Presidents Lose Seats Regardless Of How Well They’ve Done Implementing Their Agenda

One false aspect of the narrative is that a President can gain seats in the midterms by successfully implementing their agenda. This is clearly false — the New Deal was largely in place by the late 1930s, yet FDR lost 71 House seats and 6 Senate seats in 1938. The Affordable Care Act was Obama’s signature legislative item, and although it is much more popular now, its successful implementation didn’t stop (many would say that it actually led to an expansion of) Obama’s Congressional losses in 2010. Presidents implementing the policies they were elected on doesn’t prevent midterm losses. So why does the President’s party tend to lose so many seats during the midterms?

The Opposition Is Energized While The President’s Base Isn’t As Engaged

In American politics, midterm elections can’t be fully understood by simply considering the President’s agenda or its implementation. We have to consider the political parties and their bases. Presidential election years are typically high turnout, with more low frequency voters and independents. Midterm elections are far more partisan, and the electorates tend to be comprised of older voters who vote at a higher rate. The President’s base tends to be less interested in midterm elections for one of several reasons:

· They feel they already won the last Presidential election and there is no need to turnout

· Reality has set in, and the President isn’t able to keep all the promises made during the campaign

· They feel alienated by the choices the President has made

Meanwhile, the opposition is energized. “Unity” of the opposition party is irrelevant, opposition voters are motivated to end the status quo. They tend to get more motivated as the President in power successfully implements their agenda. More of these higher partisan voters turnout, and they tend to “nationalize” local elections, blaming the party in power nationally for things happening locally in their states and districts. This often leads to a significant loss of seats for the party in control of the Presidency.
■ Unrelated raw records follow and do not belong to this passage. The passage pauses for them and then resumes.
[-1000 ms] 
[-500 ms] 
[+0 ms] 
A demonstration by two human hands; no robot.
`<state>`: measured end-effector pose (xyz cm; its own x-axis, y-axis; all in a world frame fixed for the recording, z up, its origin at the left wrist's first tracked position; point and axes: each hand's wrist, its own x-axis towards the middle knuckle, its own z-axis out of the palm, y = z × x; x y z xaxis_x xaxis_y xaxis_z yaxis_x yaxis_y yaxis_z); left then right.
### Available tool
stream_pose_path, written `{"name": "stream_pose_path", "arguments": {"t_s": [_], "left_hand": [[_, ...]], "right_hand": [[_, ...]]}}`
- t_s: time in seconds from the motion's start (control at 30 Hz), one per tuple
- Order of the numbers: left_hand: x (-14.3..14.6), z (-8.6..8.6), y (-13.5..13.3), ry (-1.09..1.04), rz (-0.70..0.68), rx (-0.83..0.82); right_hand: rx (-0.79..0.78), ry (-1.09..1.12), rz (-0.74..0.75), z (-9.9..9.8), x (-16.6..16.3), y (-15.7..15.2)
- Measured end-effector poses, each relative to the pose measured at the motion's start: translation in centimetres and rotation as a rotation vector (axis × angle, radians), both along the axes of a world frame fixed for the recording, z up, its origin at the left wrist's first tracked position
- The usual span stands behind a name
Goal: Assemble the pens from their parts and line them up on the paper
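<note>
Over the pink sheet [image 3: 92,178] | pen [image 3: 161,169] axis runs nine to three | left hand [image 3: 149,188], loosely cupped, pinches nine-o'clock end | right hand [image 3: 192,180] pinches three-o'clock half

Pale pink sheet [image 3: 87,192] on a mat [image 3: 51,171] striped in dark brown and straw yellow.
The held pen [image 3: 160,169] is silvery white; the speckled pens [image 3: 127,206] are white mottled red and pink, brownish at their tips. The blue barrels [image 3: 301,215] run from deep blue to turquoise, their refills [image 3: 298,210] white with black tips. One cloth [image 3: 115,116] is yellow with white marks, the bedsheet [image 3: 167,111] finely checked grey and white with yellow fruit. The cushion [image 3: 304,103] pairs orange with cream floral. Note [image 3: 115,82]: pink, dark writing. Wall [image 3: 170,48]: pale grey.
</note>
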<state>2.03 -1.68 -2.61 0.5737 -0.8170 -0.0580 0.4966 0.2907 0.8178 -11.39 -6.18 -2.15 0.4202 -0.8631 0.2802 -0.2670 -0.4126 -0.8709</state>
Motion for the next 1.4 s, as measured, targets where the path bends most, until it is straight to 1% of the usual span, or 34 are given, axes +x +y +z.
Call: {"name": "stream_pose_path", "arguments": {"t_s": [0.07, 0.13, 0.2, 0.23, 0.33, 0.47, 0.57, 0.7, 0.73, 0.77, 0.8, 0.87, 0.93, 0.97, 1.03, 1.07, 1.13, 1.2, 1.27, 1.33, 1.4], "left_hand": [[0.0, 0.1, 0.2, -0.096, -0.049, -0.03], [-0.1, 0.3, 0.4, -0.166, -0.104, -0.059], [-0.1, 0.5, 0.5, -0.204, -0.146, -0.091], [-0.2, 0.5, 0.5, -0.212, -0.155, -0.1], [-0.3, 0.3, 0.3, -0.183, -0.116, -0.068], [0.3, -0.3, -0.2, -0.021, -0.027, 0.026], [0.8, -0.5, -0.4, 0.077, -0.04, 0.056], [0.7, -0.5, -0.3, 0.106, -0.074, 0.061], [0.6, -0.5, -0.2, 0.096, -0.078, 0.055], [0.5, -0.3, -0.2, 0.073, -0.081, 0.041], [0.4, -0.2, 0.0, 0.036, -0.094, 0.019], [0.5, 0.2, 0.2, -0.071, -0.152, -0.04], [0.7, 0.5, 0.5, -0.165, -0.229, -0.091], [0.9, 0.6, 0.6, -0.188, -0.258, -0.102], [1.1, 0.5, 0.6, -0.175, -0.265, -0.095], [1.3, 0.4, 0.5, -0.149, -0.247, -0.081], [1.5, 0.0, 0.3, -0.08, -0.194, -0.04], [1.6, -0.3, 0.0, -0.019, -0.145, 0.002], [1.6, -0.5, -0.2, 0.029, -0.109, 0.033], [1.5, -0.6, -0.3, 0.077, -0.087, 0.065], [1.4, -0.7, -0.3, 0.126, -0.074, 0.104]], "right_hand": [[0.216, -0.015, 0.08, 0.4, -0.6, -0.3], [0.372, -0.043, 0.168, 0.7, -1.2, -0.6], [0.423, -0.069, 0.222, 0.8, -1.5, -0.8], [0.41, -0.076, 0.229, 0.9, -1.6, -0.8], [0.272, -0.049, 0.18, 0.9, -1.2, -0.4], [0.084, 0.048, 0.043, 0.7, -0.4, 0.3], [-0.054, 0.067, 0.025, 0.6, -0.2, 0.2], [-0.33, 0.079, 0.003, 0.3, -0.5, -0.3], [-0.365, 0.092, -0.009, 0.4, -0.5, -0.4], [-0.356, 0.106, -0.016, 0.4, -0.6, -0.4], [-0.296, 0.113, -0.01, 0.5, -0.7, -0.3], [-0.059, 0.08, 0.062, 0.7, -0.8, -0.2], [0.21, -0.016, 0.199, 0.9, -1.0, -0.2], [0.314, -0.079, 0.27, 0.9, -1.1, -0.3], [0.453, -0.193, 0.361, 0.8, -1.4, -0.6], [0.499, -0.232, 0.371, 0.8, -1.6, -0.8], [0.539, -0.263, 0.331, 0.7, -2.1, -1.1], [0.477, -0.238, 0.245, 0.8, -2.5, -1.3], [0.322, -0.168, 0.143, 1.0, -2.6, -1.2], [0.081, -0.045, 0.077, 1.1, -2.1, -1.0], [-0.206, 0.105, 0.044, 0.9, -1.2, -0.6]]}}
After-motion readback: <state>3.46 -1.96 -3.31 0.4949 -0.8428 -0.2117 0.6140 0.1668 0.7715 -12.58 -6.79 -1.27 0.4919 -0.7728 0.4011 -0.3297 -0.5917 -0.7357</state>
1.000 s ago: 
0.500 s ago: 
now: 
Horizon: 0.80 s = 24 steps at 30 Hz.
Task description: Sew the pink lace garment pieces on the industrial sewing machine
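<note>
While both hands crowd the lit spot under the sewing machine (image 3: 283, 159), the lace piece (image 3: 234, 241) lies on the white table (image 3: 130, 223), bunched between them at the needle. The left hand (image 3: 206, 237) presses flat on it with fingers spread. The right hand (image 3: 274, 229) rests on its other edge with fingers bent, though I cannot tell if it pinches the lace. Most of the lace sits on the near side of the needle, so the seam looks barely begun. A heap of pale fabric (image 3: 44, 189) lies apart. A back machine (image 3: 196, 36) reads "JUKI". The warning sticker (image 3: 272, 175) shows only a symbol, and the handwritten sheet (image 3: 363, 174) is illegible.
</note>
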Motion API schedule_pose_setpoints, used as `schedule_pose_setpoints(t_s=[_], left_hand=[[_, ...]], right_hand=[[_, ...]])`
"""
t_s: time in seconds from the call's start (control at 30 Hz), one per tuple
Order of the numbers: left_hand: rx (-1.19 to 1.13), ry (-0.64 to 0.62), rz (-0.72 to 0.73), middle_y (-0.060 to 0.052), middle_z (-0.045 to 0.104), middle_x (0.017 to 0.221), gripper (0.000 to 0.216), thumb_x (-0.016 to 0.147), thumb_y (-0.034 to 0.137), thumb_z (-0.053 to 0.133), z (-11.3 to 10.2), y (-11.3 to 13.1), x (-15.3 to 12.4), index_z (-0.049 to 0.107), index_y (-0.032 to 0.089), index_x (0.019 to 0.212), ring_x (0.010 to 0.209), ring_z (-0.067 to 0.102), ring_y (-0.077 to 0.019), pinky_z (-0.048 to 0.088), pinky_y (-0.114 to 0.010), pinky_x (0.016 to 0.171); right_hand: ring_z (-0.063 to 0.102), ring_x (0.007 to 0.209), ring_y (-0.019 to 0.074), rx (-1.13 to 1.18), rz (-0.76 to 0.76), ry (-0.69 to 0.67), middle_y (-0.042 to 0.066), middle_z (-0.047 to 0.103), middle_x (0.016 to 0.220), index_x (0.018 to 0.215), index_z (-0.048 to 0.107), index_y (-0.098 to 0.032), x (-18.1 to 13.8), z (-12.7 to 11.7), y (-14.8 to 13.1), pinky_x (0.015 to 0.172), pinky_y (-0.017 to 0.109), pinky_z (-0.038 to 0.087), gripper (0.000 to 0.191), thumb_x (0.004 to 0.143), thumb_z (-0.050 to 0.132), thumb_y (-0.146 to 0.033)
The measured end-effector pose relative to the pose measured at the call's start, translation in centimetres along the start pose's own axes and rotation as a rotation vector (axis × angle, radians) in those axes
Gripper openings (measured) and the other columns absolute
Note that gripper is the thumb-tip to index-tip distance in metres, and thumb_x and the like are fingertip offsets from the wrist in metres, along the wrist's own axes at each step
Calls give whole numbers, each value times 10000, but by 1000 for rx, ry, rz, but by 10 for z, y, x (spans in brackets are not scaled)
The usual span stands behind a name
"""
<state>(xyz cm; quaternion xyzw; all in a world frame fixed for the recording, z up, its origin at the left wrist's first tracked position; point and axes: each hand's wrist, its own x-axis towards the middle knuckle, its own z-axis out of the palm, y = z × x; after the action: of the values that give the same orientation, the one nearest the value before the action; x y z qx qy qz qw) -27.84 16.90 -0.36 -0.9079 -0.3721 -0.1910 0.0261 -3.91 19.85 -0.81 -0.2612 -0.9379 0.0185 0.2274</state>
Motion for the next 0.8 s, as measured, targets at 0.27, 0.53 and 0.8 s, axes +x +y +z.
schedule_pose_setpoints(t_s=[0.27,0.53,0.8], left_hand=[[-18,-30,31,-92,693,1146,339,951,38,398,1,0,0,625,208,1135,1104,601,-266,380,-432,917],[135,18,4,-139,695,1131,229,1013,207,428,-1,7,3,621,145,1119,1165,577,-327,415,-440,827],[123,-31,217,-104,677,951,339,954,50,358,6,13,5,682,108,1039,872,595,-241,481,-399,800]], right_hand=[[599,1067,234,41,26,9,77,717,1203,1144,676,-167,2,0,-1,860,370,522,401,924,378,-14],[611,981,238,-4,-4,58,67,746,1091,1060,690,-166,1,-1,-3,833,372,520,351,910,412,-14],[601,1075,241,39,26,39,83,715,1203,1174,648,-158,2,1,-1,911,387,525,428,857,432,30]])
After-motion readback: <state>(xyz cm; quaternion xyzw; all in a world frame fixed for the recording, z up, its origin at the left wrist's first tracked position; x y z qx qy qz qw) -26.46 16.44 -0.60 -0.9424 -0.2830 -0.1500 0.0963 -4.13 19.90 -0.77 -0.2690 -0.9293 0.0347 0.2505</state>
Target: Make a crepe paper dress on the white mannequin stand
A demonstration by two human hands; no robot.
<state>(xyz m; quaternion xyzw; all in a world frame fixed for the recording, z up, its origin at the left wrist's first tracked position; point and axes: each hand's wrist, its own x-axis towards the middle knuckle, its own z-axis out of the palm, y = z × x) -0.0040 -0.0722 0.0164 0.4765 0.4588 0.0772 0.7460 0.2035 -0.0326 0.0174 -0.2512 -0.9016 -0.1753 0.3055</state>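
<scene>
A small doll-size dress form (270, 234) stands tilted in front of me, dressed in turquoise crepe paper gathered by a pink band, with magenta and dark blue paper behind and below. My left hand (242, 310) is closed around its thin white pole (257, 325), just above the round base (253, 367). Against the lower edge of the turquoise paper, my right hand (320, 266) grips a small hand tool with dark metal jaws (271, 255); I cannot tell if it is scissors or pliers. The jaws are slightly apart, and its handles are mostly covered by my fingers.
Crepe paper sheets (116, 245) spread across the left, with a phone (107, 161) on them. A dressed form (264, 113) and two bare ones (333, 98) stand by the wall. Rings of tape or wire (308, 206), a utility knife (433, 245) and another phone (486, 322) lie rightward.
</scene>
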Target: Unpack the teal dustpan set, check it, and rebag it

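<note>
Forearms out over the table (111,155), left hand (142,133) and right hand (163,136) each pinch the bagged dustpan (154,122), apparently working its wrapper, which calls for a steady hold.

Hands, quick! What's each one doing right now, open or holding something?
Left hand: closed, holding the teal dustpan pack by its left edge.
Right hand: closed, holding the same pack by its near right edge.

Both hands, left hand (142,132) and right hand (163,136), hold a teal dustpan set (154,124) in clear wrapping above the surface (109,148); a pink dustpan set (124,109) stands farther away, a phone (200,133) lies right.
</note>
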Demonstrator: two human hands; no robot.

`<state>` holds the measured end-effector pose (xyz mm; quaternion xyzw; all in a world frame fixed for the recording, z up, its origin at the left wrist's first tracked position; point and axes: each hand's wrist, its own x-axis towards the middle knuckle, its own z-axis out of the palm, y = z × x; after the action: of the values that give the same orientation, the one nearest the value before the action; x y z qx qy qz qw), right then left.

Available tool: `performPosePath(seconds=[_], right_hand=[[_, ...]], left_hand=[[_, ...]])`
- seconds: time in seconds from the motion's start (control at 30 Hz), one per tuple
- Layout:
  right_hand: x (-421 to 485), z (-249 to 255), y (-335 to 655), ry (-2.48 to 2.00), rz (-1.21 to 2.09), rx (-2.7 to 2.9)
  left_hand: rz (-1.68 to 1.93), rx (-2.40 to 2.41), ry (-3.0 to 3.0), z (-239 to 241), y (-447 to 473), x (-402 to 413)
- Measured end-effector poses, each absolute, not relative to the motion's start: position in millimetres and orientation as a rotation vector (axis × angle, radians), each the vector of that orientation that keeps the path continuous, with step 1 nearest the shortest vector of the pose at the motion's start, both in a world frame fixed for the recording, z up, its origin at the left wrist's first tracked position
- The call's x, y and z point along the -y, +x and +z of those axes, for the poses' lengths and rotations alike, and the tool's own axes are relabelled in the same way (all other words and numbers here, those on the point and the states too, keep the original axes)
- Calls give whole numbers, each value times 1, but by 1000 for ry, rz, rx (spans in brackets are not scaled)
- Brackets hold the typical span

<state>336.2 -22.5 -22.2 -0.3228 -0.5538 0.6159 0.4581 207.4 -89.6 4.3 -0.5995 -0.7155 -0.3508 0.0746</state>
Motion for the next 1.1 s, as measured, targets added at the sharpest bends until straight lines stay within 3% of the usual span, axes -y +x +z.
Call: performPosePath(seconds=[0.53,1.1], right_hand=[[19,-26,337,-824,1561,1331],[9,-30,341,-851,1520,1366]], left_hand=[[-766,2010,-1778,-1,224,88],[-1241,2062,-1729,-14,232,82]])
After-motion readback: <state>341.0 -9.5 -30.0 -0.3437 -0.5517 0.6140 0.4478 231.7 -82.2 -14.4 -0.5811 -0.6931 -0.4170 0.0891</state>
This Phenomena Is Why The First 100 Days Are So Critical

Virtually all Presidents can expect to lose a significant number of seats in the midterm elections, for purely structural reasons. Midterm losses aren’t a true referendum on the President in the way that Presidential year elections are (higher turnout, more representative electorate). That is why the President’s first 100 days are so critical — if major legislative tasks can’t be completed before the first midterm election, they run the risk of never happening. That is because the composition of Congress can change so dramatically that partisan policies can no longer be pursued after the midterms. The Affordable Care Act wouldn’t have passed after the 2010 midterms, for example. It is why Trump is unlikely to secure any meaningful legislation after the 2018 midterms. Presidents must make meaningful legislative progress immediately in their tenure, as it is typically becomes politically impossible after midterm elections.

Expect Future Presidents To Continue The Trend

Proponents of the narrative discussed earlier often imply that an uber-progressive President would somehow be able to avoid steep midterm Congressional losses. History shows us the exact opposite of this — virtually all Presidents face significant midterm losses, be it a liberal or a conservative. Ideology and implementation of policy is irrelevant. There is no scenario in which a President Bernie Sanders (lol, I know right) would avoid steep midterm losses. Voters should expect the President they elect to lose seats in the midterms, as it is a historical norm.